What you will do
In the records that follow, the lines from the one containing "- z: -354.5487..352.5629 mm" to the one containing "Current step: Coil", inclusive, are to be given again exactly.

::::::::::

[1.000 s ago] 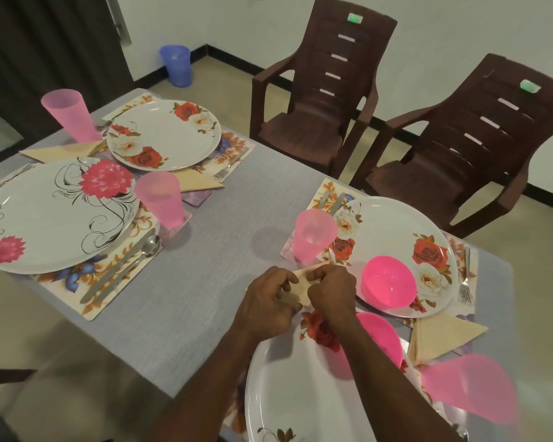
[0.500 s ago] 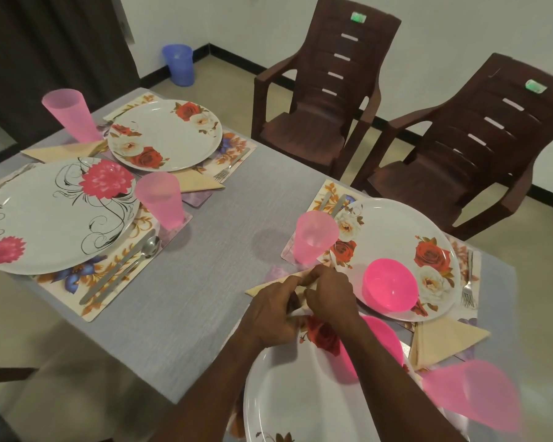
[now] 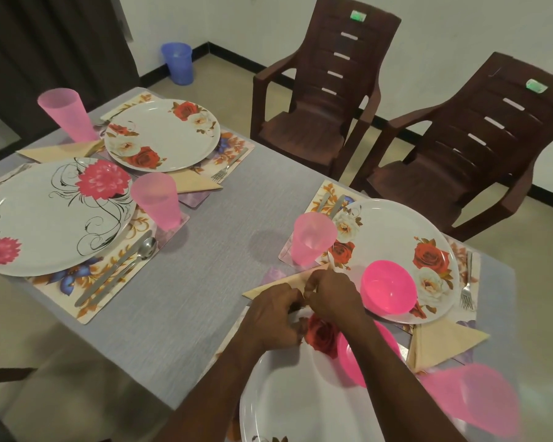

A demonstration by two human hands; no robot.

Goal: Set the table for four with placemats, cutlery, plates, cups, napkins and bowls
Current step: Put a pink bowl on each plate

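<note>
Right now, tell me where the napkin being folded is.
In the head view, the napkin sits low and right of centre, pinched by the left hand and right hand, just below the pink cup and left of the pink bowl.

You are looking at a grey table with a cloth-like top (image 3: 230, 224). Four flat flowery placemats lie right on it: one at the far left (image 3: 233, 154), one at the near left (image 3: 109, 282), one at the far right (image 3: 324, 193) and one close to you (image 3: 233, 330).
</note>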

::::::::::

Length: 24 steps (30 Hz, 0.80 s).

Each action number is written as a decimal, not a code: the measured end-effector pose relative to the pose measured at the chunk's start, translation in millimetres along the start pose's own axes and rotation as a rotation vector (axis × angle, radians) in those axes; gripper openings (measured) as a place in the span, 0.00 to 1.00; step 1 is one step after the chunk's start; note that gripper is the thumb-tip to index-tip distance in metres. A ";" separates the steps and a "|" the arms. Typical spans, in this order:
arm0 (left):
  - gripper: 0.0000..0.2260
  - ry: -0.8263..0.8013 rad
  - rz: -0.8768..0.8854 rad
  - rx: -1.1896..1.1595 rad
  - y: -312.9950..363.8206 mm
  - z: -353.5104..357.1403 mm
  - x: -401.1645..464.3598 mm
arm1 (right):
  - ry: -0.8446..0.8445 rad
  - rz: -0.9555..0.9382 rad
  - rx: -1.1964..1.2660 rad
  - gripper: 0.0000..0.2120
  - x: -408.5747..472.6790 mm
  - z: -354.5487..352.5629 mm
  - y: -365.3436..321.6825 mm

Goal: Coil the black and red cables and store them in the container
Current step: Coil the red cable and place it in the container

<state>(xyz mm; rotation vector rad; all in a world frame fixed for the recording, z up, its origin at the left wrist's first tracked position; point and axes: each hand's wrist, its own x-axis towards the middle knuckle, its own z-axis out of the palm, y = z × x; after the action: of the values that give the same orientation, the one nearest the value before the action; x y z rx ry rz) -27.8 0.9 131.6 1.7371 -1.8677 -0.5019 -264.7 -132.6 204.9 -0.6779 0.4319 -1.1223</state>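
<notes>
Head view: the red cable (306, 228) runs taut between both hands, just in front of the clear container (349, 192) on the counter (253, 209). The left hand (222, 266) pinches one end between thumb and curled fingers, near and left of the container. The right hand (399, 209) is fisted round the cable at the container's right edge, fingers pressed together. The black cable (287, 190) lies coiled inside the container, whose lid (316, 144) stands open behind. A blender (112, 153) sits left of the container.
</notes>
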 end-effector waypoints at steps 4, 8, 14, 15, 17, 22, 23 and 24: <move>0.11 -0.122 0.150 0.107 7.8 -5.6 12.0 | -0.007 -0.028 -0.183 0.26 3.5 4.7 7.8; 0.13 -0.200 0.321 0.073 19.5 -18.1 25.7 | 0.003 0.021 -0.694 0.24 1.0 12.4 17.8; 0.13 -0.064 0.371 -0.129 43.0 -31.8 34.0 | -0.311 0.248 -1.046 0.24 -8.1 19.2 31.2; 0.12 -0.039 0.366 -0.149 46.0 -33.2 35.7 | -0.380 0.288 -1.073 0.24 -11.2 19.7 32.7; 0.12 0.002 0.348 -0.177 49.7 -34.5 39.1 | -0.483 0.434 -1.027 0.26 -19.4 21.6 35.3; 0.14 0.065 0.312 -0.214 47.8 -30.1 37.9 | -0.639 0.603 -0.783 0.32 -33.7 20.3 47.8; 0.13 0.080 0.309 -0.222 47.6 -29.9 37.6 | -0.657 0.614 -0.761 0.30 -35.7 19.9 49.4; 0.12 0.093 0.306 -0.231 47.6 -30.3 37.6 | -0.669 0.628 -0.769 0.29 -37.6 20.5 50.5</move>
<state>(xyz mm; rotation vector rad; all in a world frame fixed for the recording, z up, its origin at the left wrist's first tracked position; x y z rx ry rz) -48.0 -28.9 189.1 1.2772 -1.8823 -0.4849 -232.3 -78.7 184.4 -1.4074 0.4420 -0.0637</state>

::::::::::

Task answer
  - z: -354.5487..352.5629 mm
  - y: -365.3436..321.6825 mm

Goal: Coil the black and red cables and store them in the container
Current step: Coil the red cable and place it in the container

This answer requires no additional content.